## [Directions]
Reproduce only the lines below from the line containing "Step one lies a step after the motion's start" to the line containing "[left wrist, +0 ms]", exactly as written, with both end lines kept. Omit the pictures.

[Collected data — start]

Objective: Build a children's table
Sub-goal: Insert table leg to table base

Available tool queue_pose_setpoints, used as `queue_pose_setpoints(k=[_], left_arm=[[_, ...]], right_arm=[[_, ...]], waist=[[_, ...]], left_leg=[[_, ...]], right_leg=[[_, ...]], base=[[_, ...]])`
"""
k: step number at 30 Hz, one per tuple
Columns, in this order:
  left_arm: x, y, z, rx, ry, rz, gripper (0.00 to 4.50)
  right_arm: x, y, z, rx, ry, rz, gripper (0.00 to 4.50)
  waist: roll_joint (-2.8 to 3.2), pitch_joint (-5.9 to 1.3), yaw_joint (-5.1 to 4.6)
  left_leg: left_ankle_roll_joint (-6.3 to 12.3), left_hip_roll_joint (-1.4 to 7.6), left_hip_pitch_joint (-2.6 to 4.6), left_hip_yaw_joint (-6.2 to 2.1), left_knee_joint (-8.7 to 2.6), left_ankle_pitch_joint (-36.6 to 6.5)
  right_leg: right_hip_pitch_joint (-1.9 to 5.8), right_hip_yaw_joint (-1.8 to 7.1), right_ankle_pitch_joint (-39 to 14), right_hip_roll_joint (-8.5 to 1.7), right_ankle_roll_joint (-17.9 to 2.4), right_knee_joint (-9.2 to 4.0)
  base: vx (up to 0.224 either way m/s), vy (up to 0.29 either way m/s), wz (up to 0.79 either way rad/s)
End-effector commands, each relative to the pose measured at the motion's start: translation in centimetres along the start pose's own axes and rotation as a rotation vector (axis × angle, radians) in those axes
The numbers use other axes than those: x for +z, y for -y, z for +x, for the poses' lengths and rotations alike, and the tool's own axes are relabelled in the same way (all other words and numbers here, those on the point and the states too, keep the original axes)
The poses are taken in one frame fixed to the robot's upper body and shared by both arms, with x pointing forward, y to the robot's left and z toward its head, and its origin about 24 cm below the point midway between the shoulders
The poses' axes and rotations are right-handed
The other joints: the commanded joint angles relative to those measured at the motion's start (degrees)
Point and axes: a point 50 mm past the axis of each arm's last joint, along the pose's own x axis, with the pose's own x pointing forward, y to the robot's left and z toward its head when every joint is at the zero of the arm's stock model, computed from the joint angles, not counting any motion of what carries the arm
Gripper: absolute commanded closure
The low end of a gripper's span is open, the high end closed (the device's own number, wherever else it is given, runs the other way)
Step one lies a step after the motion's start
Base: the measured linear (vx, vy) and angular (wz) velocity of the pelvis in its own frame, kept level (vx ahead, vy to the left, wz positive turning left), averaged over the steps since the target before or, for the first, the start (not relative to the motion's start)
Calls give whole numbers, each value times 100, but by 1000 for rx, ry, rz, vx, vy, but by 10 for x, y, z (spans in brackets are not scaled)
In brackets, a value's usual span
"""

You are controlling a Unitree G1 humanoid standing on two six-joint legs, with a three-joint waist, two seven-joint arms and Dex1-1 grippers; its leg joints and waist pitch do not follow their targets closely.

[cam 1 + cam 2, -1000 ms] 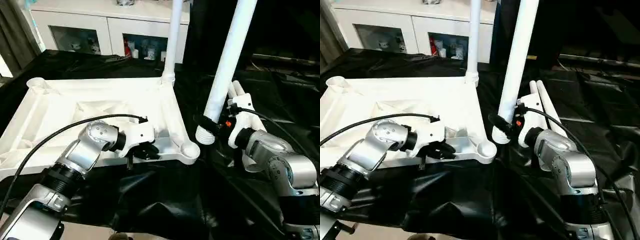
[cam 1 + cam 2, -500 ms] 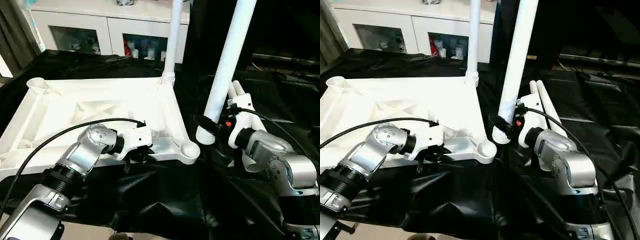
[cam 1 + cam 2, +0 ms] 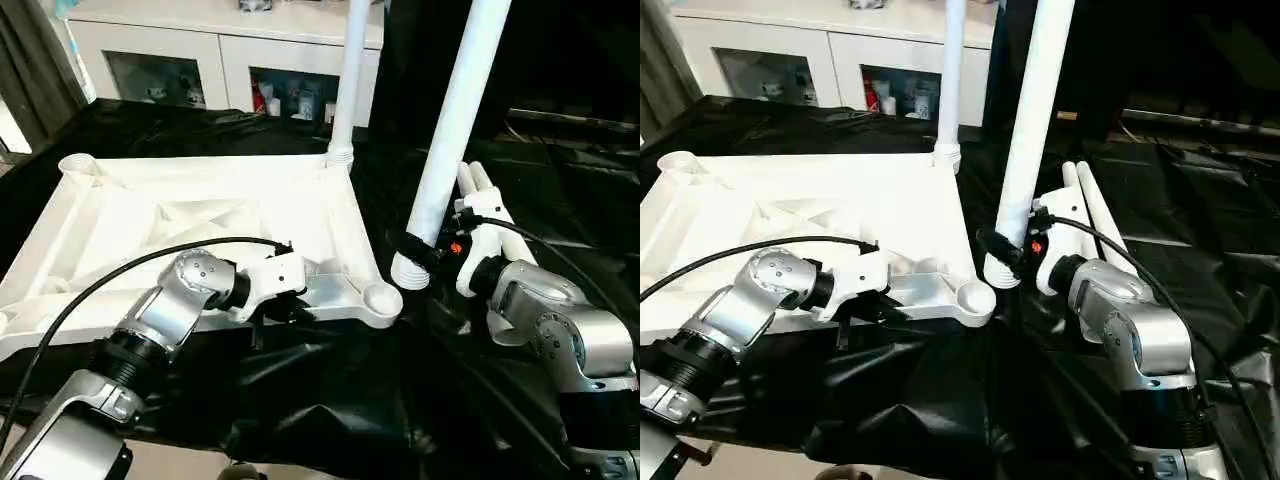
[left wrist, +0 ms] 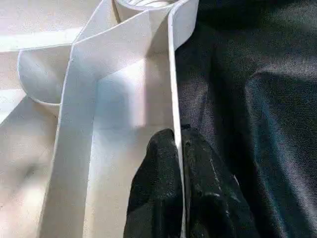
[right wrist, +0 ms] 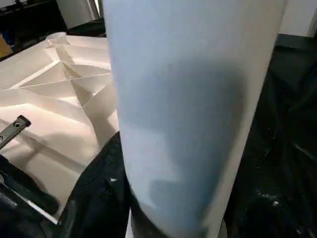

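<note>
1. Table top [image 3: 200,215]: white, rectangular, laid ribbed side up on the black cloth [image 3: 330,400]; this serves as the landmark for the entries below.
2. Left gripper [image 3: 285,308]: found at the near edge of the table top, close to its near right corner socket [image 3: 382,297]. Its black fingers [image 4: 158,198] are clenched on the thin rim wall, one on each side of it.
3. Fitted leg [image 3: 350,75]: a white tube seated upright in the far right corner socket of the table top.
4. Held leg [image 3: 450,140]: a white tapered tube grasped near its lower end by the right gripper [image 3: 412,252], just to the right of the table top and tilted slightly, its threaded end just beside the near right socket.
5. Spare legs [image 3: 478,185]: two white tubes lying on the cloth to the right of the table top, behind the right gripper.
6. White cabinet [image 3: 215,55] with glass doors: set beyond the far edge of the table top.
</note>
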Motion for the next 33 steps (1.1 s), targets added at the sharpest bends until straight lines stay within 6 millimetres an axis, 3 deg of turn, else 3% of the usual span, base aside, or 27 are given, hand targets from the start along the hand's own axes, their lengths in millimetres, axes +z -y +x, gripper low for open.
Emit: queue_pose_setpoints(k=[1, 9, 12, 16, 19, 20, 22, 23, 24, 25, 26, 27, 28, 29, 30, 31, 32, 33], left_arm=[[7, -1, 1, 22, 60, 18, 450], [0, 5, 4, 35, 69, -6, 450], [-1, 6, 4, 37, 75, -10, 450], [-2, 5, 1, 43, 74, 3, 450], [-2, 5, -2, 39, 71, -1, 450], [-2, 5, -3, 30, 60, 3, 450], [2, 3, -9, -9, 60, -3, 450], [3, 1, -11, -14, 64, -5, 450], [4, 0, -14, -18, 69, -8, 450], [4, 0, -14, -18, 69, -8, 450], [3, 2, -11, -21, 79, 0, 450], [3, 3, -11, -24, 81, 2, 450], [3, 4, -10, -17, 77, 22, 450], [4, 4, -11, -13, 82, 23, 450], [6, 3, -13, 0, 94, 27, 450], [8, 1, -15, 15, 104, 29, 450], [9, -1, -18, 38, 117, 16, 450], [9, -1, -18, 38, 117, 16, 450]], right_arm=[[7, -1, 2, 9, 12, -28, 257], [2, -4, 4, 17, 13, -26, 257], [1, -5, 4, 19, 16, -23, 257], [3, -7, 5, 29, 24, -22, 257], [4, -7, 7, 31, 33, -19, 257], [4, -7, 8, 27, 41, -6, 257], [5, -6, 8, 22, 36, -4, 257], [6, -6, 7, 22, 38, 4, 257], [8, -6, 5, 24, 41, 15, 257], [8, -6, 5, 24, 41, 15, 257], [11, -3, 0, 2, 63, 59, 257], [11, -3, 0, 1, 62, 58, 257], [8, -4, -6, 10, 46, 32, 257], [8, -4, -7, 11, 43, 27, 257], [7, -4, -10, 13, 34, 15, 257], [6, -5, -11, 14, 28, 9, 257], [6, -4, -14, 17, 31, 12, 257], [6, -4, -14, 17, 31, 12, 257]], waist=[[39, -417, -2], [39, -410, -8], [73, -416, -7], [33, -427, 2], [71, -424, 3], [-5, -421, -9], [-29, -428, -15], [-38, -375, -32], [44, -334, -25], [3, -346, -44], [16, -155, -85], [-5, -216, -87], [-17, -206, -91], [19, -289, -75], [1, -320, -53], [-8, -321, -52], [-56, -404, -34], [-24, -379, -22]], left_leg=[[-131, 142, 83, -48, -405, -1271], [-103, 131, 78, -49, -406, -1322], [-90, 126, 74, -51, -403, -1306], [-48, 131, 69, -50, -406, -1238], [-65, 132, 71, -52, -411, -1304], [-55, 133, 64, -46, -417, -1297], [-27, 138, 75, -41, -408, -1164], [-4, 137, 58, -32, -421, -1145], [-3, 134, 65, -41, -433, -1187], [2, 129, 63, -36, -430, -1227], [16, 121, 29, -31, -476, -1353], [27, 115, 67, -42, -467, -1465], [41, 118, 72, -44, -468, -1409], [20, 125, 90, -50, -452, -1362], [8, 142, 97, -35, -431, -1229], [22, 126, 52, -34, -436, -1107], [23, 129, 63, -30, -411, -1020], [30, 136, 58, -30, -413, -953]], right_leg=[[285, 285, -1596, -468, -837, -445], [278, 284, -1842, -469, -752, -474], [277, 285, -1866, -466, -723, -476], [275, 282, -1924, -473, -682, -469], [260, 283, -1951, -475, -678, -483], [265, 280, -1959, -474, -671, -485], [259, 284, -1981, -489, -682, -451], [229, 293, -1991, -480, -672, -475], [204, 299, -2004, -474, -663, -482], [225, 295, -1970, -461, -655, -485], [128, 315, -2083, -443, -605, -536], [184, 311, -2252, -450, -540, -535], [180, 310, -2274, -455, -531, -535], [223, 303, -2246, -461, -557, -513], [234, 310, -2102, -473, -567, -514], [259, 305, -1943, -458, -604, -489], [301, 297, -1836, -464, -628, -460], [270, 298, -1751, -472, -674, -451]], base=[[0, 0, 0], [0, 0, 0], [0, 0, 0], [0, 0, 0], [0, 0, 0], [0, 0, 0], [0, 0, 0], [0, 0, 0], [0, 0, 0], [0, 0, 0], [0, 0, 0], [0, 0, 0], [0, 0, 0], [0, 0, 0], [0, 0, 0], [0, 0, 0], [0, 0, 0], [0, 0, 0]])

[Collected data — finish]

## [Answer space]
Step one lies a step after the motion's start
Base: the measured linear (vx, vy) and angular (wz) velocity of the pelvis in its own frame, kept level (vx ahead, vy to the left, wz positive turning left), averaged over the steps since the target before or, for the first, the start (not relative to the motion's start)
Calls give whole numbers, each value times 100, but by 1000 for rx, ry, rz, vx, vy, but by 10 for x, y, z (spans in brackets are not scaled)
In brackets, a value's usual span
"""

You are controlling a Unitree G1 humanoid standing on two six-joint legs, with a three-joint waist, two seven-joint arms and Dex1-1 grippers; its leg joints and waist pitch do not follow their targets closely.

[cam 1 + cam 2, -1000 ms] 
[cam 1 + cam 2, -500 ms] 
[cam 1 + cam 2, +0 ms] 
[left wrist, +0 ms] 

Work on this exercise is finished, so nothing remains.